▶ _What is being asked_
Return exactly the span of lines in the following data that opens with the line containing "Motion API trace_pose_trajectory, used" and closes with the line containing "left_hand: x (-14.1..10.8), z". Include nothing else.

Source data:
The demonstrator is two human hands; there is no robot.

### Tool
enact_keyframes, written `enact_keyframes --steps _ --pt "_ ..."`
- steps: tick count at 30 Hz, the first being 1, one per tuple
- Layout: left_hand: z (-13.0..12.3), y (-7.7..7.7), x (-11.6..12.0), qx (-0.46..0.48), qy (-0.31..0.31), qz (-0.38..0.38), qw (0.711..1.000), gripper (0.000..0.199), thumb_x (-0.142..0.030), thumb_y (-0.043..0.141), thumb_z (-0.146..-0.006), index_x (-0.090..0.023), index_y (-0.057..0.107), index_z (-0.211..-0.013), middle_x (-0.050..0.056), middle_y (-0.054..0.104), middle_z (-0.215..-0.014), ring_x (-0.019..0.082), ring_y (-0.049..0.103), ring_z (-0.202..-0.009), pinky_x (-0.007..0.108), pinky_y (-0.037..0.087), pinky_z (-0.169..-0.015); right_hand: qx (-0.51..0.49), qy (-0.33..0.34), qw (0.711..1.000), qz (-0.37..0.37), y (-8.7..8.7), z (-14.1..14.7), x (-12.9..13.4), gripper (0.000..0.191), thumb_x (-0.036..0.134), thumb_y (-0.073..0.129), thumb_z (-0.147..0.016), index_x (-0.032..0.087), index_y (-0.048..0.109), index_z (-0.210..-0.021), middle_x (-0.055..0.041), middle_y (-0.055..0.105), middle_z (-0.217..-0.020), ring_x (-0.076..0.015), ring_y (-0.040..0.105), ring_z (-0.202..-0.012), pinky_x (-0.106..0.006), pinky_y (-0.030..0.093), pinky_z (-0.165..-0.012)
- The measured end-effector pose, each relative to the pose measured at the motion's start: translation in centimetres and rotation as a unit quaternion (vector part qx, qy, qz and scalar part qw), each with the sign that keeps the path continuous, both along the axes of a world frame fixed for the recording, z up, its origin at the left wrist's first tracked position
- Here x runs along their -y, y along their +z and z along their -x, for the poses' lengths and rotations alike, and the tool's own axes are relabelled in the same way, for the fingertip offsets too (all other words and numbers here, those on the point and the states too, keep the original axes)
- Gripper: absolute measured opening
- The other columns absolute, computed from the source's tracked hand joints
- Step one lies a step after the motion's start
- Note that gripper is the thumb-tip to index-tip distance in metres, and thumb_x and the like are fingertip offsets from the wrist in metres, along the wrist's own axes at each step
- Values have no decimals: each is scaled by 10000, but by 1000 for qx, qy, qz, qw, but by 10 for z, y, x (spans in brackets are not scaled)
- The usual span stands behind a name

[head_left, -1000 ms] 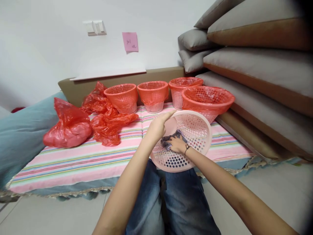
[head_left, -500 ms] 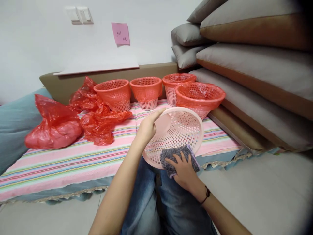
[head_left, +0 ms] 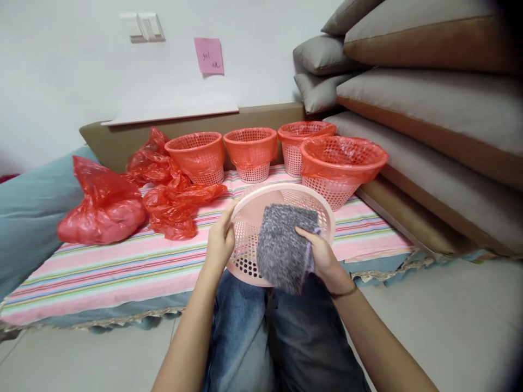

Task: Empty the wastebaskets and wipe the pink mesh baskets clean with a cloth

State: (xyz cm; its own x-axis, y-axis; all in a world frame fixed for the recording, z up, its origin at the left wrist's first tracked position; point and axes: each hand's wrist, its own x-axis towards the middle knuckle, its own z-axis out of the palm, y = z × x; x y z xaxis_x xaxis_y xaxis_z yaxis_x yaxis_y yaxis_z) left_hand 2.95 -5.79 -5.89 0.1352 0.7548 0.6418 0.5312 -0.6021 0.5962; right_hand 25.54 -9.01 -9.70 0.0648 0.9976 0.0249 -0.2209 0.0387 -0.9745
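Curled around the rim of the pale pink perforated basket (head_left: 247, 244), the left hand (head_left: 221, 238) grips it; the right hand (head_left: 322, 253), thumb uppermost, pinches the grey cloth (head_left: 285, 246) in front of its opening.

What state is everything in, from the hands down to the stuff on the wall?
Pale pink basket, unlined, tilted
Left hand, gripping its rim
Grey cloth, held up
Right hand, gripping it
Four other baskets, lined in red
Left red bag, filled
Cushions, stacked
Pink note, stuck up
Switches, on or off unclear
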Motion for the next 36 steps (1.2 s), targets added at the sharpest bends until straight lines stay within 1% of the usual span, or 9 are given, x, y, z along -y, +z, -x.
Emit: enact_keyframes --steps 3,5,9,12,15,20,28,33,36 --pt "9 -16 3 23 31 -1 999 628 -54 430 -785 -202 540 -1385 59 613 -1380 222 552 -1303 402 419 -1128 186 -25 969 -159 3 22 -54 479 384 465 -895 173 599 -1303 -86 619 -1353 -271 552 -1259 -482 377 -1125" --pt "13 -23 6 33 46 -3 998 600 -74 442 -805 -208 544 -1380 61 624 -1367 221 561 -1293 395 432 -1116 394 -14 892 -220 -5 40 -80 531 300 488 -881 190 526 -1399 -81 499 -1484 -307 383 -1402 -524 228 -1190" --pt "20 -36 14 52 73 5 996 546 -117 444 -847 -211 545 -1376 72 629 -1356 226 568 -1286 411 437 -1110 674 95 720 -134 -45 62 -107 605 263 515 -867 289 455 -1468 -20 328 -1598 -434 75 -1485 -665 -38 -1151" --pt "27 -48 19 75 87 18 993 520 -146 453 -864 -200 541 -1374 88 621 -1364 235 556 -1300 422 422 -1122 704 148 693 -42 -75 68 -116 553 318 469 -896 321 484 -1448 -33 321 -1601 -465 95 -1475 -704 -44 -1117" --pt "32 -56 22 97 92 27 991 513 -150 462 -862 -194 545 -1366 93 619 -1364 234 546 -1311 410 414 -1130 701 155 696 -25 -87 71 -120 552 322 477 -882 305 512 -1432 -48 319 -1600 -482 88 -1471 -709 -71 -1109" --pt "35 -66 23 135 106 31 985 496 -167 475 -862 -195 553 -1351 93 632 -1345 239 562 -1293 405 430 -1121 677 194 710 -1 -77 81 -104 537 360 455 -900 337 499 -1435 -25 371 -1576 -482 132 -1462 -745 -2 -1094" --pt "40 -79 26 151 135 31 979 472 -200 469 -887 -197 522 -1355 99 599 -1380 231 534 -1322 400 414 -1134 571 310 759 -50 -54 58 12 685 208 481 -765 289 493 -1446 -10 315 -1600 -452 142 -1476 -748 70 -1116" --pt "40 -70 30 83 157 13 984 470 -188 467 -894 -195 490 -1363 121 623 -1324 245 594 -1242 413 484 -1056 461 337 819 -64 -46 11 92 654 142 537 -619 258 680 -1246 -37 553 -1440 -365 255 -1472 -622 44 -1201" --pt "39 -52 32 -3 185 -15 983 487 -148 467 -879 -186 469 -1365 134 636 -1263 262 615 -1181 457 496 -1022 322 223 920 -24 -66 -28 122 558 260 618 -645 232 715 -1194 -118 619 -1354 -377 457 -1358 -593 304 -1148"
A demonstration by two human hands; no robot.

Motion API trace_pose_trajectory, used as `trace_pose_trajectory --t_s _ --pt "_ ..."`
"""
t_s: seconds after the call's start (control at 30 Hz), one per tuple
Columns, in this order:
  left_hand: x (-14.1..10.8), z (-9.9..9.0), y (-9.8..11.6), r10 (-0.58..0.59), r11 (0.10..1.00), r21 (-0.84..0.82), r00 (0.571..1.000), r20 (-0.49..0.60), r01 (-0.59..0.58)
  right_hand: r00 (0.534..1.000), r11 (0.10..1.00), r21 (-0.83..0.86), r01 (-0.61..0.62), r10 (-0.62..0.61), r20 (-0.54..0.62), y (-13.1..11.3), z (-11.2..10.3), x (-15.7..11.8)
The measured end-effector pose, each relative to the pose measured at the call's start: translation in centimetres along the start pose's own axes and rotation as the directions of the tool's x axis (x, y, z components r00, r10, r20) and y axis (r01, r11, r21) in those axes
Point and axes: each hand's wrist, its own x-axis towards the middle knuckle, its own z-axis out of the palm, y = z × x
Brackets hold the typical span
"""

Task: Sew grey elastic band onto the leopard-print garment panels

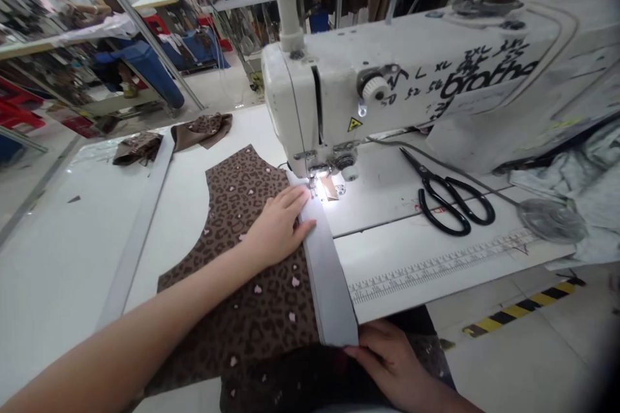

▶ _Answer section_
Motion API trace_pose_trajectory, used as `trace_pose_trajectory --t_s _ --pt "_ ..."`
"""
t_s: seconds after the call's start (control at 30 Hz), one per tuple
Columns, in this order:
  left_hand: x (-14.1..10.8), z (-9.9..9.0), y (-9.8..11.6), r10 (-0.58..0.59), r11 (0.10..1.00), r21 (-0.84..0.82), r00 (0.571..1.000), r20 (-0.49..0.60), r01 (-0.59..0.58)

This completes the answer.